Collected material Start Marker

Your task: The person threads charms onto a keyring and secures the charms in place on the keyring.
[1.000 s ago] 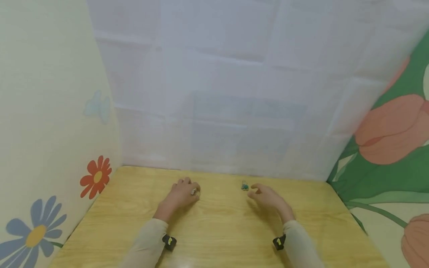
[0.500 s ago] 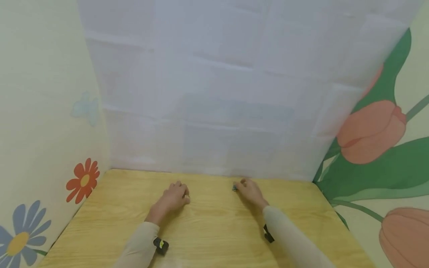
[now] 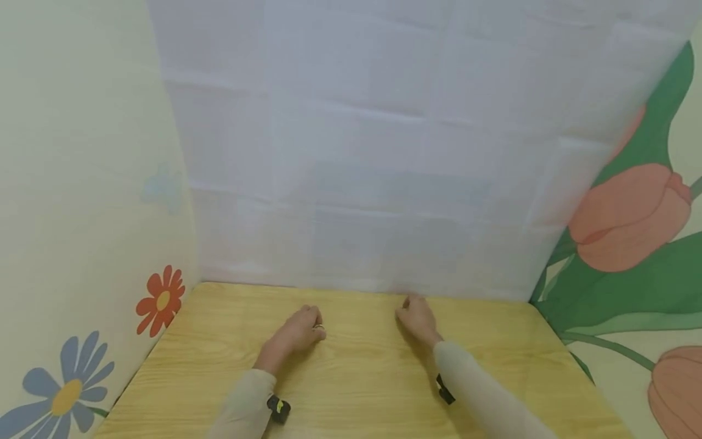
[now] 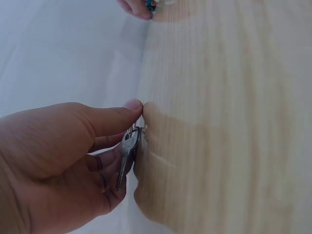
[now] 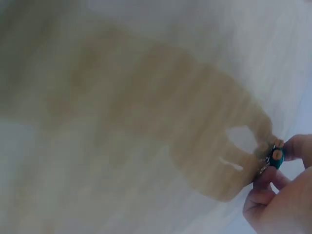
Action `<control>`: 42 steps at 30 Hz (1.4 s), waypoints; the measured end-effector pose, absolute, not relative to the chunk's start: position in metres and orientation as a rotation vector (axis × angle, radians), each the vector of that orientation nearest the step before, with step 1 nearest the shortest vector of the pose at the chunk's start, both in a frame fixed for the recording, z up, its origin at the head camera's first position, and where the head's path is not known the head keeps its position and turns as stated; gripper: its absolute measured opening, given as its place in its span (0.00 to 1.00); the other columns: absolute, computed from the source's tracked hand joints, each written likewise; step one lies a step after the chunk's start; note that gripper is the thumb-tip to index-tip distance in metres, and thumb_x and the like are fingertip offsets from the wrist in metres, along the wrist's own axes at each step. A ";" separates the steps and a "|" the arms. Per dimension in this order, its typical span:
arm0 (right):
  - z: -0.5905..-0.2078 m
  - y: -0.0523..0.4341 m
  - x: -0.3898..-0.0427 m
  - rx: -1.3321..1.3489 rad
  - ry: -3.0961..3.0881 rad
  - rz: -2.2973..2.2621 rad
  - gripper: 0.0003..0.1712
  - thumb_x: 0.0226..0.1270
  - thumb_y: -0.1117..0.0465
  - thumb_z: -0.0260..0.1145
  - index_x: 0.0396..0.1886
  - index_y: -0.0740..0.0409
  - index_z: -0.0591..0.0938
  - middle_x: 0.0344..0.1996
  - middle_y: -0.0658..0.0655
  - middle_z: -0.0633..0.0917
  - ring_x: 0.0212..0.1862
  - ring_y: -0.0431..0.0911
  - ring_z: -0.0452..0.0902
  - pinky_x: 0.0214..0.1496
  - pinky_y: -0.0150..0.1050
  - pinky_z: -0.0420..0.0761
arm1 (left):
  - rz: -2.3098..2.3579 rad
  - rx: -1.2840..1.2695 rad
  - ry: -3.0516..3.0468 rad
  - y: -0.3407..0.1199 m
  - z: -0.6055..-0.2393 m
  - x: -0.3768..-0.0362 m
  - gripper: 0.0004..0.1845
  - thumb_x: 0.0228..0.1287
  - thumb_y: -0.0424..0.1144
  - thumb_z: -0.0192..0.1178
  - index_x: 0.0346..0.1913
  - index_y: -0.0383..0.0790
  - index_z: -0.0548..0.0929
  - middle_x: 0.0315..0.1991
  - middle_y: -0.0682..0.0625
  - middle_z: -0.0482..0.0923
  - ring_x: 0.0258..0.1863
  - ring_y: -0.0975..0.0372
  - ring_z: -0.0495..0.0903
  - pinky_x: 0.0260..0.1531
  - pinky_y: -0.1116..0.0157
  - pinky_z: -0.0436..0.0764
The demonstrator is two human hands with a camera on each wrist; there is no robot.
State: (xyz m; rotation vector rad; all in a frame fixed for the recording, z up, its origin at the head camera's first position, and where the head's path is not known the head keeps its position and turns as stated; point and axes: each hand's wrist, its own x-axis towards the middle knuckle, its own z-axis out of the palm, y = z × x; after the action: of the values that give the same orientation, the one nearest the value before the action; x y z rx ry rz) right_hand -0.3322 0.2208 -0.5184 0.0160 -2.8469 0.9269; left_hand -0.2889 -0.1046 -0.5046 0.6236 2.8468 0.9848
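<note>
My left hand [image 3: 298, 329] is low over the table on the left. In the left wrist view it holds a small bunch of silver keys [image 4: 127, 146], with the thumb over the top and the fingers curled beneath; a key blade points down. Across from it, my right hand [image 3: 419, 318] is close to the table's back edge. The right wrist view has thumb and fingers pinching a small green trinket [image 5: 276, 158] with tan round parts, right at the tabletop. From the head, the fingers hide this trinket.
The wooden table [image 3: 351, 372] ends at a creased white sheet [image 3: 351, 231] hanging behind it. A panel with painted flowers [image 3: 66, 396] stands on the left, and one with tulips [image 3: 631, 219] on the right. Each wrist wears a small black device.
The right hand, earlier beside the green trinket on the table, has moved onto it and now pinches it. The left hand stays nearly in place with the keys. The head view has shifted slightly.
</note>
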 end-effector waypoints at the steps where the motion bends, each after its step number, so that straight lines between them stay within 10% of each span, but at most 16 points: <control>1: -0.517 0.219 -0.330 0.030 -2.838 0.931 0.11 0.63 0.64 0.65 0.42 0.67 0.82 0.40 0.60 0.83 0.41 0.55 0.80 0.42 0.53 0.81 | 0.985 0.615 2.839 -0.105 -0.505 -0.289 0.10 0.69 0.35 0.67 0.44 0.35 0.76 0.40 0.47 0.70 0.39 0.55 0.72 0.44 0.52 0.75; 8: -0.503 0.211 -0.331 0.061 -2.836 0.964 0.18 0.61 0.66 0.65 0.48 0.74 0.82 0.46 0.67 0.84 0.47 0.59 0.81 0.48 0.56 0.81 | 0.999 0.573 2.840 -0.113 -0.493 -0.297 0.07 0.70 0.35 0.62 0.45 0.36 0.78 0.41 0.48 0.70 0.38 0.56 0.71 0.42 0.53 0.75; 13: -0.501 0.209 -0.330 0.013 -2.891 0.820 0.04 0.55 0.68 0.64 0.24 0.65 0.78 0.25 0.57 0.78 0.23 0.46 0.70 0.24 0.41 0.74 | 1.016 0.586 2.837 -0.115 -0.491 -0.302 0.09 0.66 0.31 0.61 0.47 0.33 0.80 0.41 0.47 0.73 0.39 0.56 0.73 0.44 0.53 0.76; 19: -0.502 0.209 -0.328 0.063 -2.901 0.776 0.17 0.50 0.71 0.62 0.10 0.55 0.67 0.11 0.48 0.64 0.14 0.40 0.55 0.15 0.34 0.59 | 1.083 0.602 2.823 -0.115 -0.492 -0.308 0.09 0.64 0.30 0.60 0.46 0.34 0.80 0.40 0.47 0.73 0.41 0.55 0.73 0.45 0.54 0.76; 23: -0.501 0.215 -0.329 0.007 -2.857 0.954 0.04 0.53 0.67 0.68 0.25 0.63 0.81 0.22 0.52 0.78 0.25 0.44 0.71 0.25 0.39 0.74 | 1.206 0.700 2.784 -0.111 -0.494 -0.314 0.09 0.65 0.28 0.62 0.47 0.34 0.79 0.41 0.48 0.74 0.41 0.57 0.74 0.45 0.55 0.77; 27: -0.503 0.223 -0.326 -0.038 -2.742 1.228 0.15 0.58 0.64 0.71 0.43 0.68 0.85 0.39 0.60 0.85 0.41 0.53 0.81 0.41 0.46 0.83 | 1.326 0.761 2.750 -0.106 -0.494 -0.316 0.12 0.65 0.29 0.65 0.50 0.33 0.79 0.43 0.48 0.76 0.43 0.58 0.76 0.46 0.56 0.77; 42: -0.457 0.208 -0.296 0.044 -2.189 1.857 0.15 0.69 0.58 0.71 0.49 0.63 0.86 0.44 0.60 0.87 0.50 0.54 0.81 0.56 0.46 0.77 | 1.775 0.936 2.586 -0.100 -0.439 -0.291 0.14 0.69 0.43 0.69 0.54 0.52 0.82 0.48 0.54 0.81 0.44 0.62 0.83 0.45 0.54 0.82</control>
State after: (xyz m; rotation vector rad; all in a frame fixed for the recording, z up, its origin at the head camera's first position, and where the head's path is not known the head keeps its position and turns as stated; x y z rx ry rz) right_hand -0.2958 0.2081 -0.4574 0.0437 -2.1891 1.8574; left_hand -0.2907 -0.0997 -0.4393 0.9360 2.5864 1.7754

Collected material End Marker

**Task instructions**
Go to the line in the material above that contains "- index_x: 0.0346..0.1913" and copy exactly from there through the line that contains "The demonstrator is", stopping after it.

**Answer space**
  - index_x: 0.0346..0.1913
  - index_y: -0.0383..0.0790
  - index_z: -0.0548..0.0929
  - middle_x: 0.0315..0.1991
  - middle_y: -0.0682..0.0625
  - middle_z: -0.0482..0.0923
  - ring_x: 0.0258..0.1863
  - ring_y: -0.0975..0.0372
  - ring_z: -0.0495..0.0903
  - pinky_x: 0.0260..0.1531
  - pinky_y: -0.1116..0.0157
  - pinky_z: -0.0436..0.0764
The demonstrator is two human hands with a camera on each wrist; there is no robot.

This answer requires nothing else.